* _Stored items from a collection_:
▼

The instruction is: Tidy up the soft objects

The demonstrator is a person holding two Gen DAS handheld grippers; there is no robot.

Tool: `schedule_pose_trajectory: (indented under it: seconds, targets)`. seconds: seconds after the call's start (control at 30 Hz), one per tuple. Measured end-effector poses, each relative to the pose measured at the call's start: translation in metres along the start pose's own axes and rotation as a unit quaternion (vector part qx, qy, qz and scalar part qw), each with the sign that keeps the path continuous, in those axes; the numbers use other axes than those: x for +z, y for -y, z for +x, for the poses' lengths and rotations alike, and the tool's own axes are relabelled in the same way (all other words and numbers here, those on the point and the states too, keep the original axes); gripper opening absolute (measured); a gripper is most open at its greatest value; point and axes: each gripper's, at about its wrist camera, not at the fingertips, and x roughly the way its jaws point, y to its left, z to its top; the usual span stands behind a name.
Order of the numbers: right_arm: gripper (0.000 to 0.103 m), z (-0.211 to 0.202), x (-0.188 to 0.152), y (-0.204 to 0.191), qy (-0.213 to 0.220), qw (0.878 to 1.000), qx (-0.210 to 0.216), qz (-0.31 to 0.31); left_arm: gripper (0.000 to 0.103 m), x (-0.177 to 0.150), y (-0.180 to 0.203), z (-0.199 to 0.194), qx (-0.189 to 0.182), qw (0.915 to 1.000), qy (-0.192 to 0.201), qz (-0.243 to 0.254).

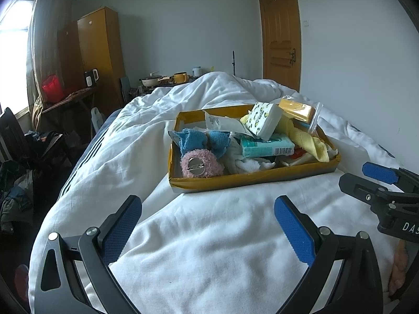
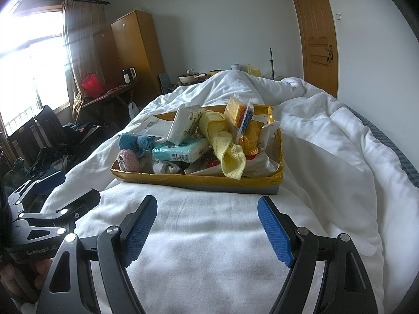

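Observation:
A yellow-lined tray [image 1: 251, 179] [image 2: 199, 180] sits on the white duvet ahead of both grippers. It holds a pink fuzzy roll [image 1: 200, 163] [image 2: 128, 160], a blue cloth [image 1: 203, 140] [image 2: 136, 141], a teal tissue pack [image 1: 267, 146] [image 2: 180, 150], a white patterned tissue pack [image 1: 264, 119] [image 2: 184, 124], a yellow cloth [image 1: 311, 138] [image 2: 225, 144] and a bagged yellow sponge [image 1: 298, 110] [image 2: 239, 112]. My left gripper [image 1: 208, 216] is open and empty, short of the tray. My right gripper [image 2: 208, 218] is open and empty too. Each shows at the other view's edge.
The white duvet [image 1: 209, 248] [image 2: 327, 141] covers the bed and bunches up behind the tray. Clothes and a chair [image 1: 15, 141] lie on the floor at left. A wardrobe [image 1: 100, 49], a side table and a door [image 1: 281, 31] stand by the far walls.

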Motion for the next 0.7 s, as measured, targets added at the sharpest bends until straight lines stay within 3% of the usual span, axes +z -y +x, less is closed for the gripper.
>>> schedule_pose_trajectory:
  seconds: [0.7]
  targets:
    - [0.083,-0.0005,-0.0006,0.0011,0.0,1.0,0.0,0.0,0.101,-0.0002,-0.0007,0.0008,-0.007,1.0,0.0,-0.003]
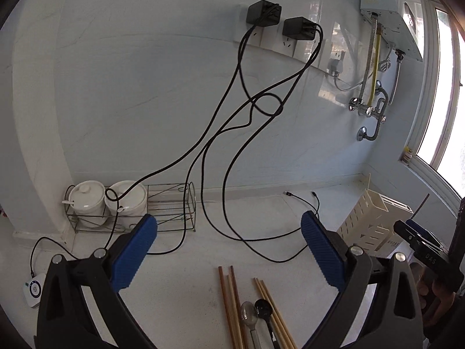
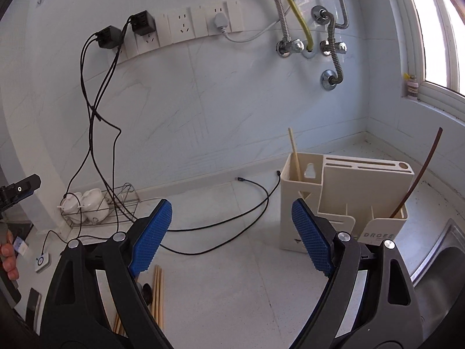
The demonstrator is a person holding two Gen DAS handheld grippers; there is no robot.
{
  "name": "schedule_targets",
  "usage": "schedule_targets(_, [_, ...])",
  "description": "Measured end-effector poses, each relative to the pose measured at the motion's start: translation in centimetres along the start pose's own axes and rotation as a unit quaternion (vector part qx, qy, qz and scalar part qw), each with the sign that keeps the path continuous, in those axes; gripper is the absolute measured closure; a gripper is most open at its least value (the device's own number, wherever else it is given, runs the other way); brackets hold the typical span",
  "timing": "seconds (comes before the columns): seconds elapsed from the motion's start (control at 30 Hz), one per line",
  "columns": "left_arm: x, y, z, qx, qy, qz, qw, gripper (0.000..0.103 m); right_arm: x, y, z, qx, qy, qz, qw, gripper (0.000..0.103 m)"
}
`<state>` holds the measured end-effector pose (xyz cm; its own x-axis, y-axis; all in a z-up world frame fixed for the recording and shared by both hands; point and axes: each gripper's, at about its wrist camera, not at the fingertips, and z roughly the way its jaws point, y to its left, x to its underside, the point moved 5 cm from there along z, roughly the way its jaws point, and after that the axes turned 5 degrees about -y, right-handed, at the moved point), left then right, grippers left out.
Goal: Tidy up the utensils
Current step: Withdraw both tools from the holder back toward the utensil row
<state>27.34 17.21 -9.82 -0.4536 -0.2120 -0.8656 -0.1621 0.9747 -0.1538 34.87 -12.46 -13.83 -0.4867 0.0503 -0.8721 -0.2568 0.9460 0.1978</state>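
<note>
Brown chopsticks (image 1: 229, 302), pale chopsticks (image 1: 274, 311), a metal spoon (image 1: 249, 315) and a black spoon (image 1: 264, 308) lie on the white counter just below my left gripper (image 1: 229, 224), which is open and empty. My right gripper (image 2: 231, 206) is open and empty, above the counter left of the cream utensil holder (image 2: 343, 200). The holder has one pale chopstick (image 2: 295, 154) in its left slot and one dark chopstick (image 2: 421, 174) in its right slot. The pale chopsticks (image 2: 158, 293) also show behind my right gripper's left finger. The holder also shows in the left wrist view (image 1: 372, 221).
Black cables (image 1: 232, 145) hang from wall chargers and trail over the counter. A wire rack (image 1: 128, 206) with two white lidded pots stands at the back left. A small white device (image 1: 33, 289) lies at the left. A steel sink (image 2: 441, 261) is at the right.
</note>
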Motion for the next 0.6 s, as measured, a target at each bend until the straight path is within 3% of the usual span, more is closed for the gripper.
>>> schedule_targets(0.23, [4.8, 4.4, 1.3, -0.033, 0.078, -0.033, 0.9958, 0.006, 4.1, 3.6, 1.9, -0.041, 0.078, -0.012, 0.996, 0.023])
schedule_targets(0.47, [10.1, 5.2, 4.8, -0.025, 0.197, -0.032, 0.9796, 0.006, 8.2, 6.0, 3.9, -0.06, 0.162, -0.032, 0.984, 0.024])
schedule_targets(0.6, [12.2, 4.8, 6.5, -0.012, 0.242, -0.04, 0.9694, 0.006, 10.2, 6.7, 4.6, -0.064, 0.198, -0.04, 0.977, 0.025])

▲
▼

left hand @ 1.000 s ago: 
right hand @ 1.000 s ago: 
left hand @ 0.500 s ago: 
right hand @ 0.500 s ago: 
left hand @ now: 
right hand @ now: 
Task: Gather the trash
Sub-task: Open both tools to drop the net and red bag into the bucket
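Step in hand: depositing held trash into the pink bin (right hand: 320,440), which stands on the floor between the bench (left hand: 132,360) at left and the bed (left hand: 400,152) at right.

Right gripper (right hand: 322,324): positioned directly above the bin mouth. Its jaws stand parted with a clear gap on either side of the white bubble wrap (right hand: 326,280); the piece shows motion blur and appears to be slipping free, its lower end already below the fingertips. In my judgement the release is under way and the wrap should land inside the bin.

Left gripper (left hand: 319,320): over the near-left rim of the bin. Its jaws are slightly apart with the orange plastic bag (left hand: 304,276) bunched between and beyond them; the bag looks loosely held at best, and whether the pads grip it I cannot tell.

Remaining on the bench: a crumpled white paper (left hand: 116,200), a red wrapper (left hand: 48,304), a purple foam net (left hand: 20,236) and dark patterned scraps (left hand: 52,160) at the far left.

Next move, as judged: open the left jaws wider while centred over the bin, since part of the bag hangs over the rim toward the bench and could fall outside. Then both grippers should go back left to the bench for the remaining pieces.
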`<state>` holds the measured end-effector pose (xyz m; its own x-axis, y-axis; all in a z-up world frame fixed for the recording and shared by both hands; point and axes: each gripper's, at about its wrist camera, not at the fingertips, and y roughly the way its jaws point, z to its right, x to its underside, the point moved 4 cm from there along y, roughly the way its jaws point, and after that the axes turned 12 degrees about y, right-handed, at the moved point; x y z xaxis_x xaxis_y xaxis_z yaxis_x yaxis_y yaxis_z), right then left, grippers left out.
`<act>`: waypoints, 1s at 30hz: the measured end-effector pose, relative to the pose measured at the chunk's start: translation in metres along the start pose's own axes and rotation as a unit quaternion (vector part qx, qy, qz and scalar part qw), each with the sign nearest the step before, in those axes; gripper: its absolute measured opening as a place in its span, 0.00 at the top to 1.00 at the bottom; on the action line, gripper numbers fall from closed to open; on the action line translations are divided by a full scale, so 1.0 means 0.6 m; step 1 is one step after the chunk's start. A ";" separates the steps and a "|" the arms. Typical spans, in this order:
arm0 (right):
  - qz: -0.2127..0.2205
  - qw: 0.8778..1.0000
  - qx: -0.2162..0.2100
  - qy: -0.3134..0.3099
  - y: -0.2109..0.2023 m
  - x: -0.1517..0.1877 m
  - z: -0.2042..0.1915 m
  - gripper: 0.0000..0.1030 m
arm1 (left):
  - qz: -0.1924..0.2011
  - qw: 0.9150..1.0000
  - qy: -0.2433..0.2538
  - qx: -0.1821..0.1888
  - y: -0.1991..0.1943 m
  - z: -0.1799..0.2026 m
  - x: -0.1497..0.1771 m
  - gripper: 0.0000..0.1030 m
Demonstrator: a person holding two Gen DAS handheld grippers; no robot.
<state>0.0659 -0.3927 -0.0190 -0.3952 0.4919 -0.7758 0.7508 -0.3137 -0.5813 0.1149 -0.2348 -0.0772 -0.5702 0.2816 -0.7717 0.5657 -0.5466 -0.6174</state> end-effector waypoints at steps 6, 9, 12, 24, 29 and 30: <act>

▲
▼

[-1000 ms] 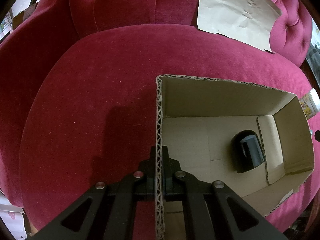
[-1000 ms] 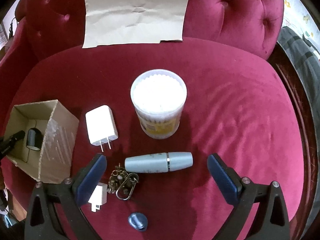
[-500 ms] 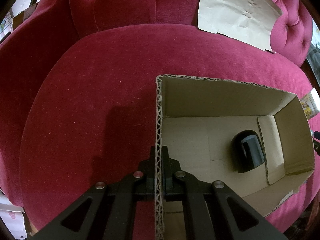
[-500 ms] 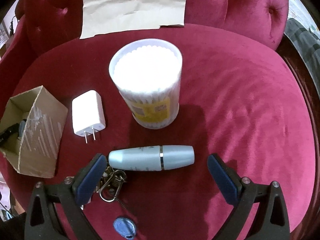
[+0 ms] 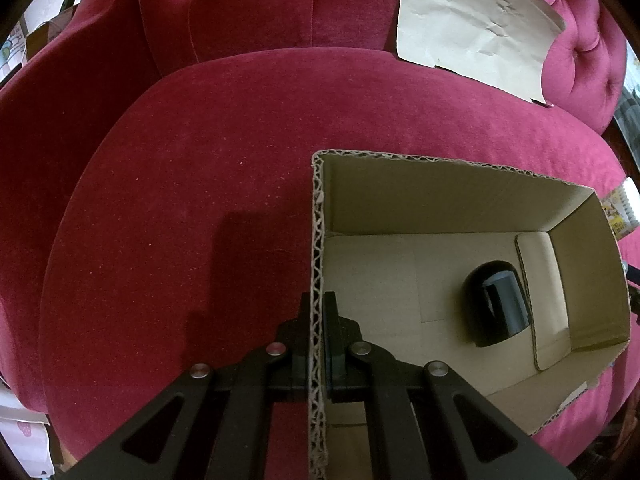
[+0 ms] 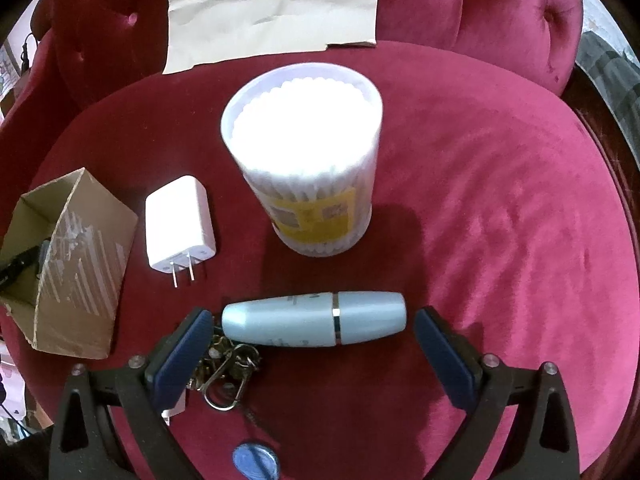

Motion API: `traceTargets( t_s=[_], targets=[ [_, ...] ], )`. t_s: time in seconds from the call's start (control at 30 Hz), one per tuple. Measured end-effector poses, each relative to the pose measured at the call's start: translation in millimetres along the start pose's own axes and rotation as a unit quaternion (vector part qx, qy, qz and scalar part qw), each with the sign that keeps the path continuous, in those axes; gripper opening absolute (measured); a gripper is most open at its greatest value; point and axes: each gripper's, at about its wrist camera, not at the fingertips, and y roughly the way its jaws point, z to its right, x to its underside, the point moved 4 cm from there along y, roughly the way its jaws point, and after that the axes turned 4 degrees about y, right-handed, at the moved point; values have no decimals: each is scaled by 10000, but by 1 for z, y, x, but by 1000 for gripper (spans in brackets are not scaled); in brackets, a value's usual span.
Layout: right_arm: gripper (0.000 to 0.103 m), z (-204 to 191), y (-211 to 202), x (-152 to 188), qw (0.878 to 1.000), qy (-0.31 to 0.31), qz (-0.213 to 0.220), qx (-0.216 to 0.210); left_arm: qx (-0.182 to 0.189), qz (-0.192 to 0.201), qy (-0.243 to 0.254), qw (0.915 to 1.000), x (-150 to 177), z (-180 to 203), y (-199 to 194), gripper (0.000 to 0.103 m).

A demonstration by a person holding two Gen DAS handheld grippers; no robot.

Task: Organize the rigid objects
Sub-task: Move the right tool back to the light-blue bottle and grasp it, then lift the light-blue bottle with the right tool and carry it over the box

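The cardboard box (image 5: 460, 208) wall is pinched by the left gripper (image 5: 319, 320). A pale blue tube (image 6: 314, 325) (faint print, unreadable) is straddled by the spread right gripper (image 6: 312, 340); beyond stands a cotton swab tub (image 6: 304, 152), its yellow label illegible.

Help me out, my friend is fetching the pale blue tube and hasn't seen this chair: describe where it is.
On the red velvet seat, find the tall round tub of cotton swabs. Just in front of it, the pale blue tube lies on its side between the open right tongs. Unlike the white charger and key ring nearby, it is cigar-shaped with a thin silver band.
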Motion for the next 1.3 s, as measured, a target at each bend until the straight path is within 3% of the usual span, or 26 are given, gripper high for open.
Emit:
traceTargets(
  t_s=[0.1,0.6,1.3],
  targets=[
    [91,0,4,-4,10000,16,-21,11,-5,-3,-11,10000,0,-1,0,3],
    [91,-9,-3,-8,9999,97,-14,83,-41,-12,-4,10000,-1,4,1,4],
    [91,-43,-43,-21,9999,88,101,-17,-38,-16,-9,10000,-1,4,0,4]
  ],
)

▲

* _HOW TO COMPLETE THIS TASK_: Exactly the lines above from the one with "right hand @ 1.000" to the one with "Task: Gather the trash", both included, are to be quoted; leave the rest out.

* _WRITTEN REPLY_:
right hand @ 1.000 s ago: 
left hand @ 0.500 s ago: 
right hand @ 0.500 s ago: 
left hand @ now: 
right hand @ now: 
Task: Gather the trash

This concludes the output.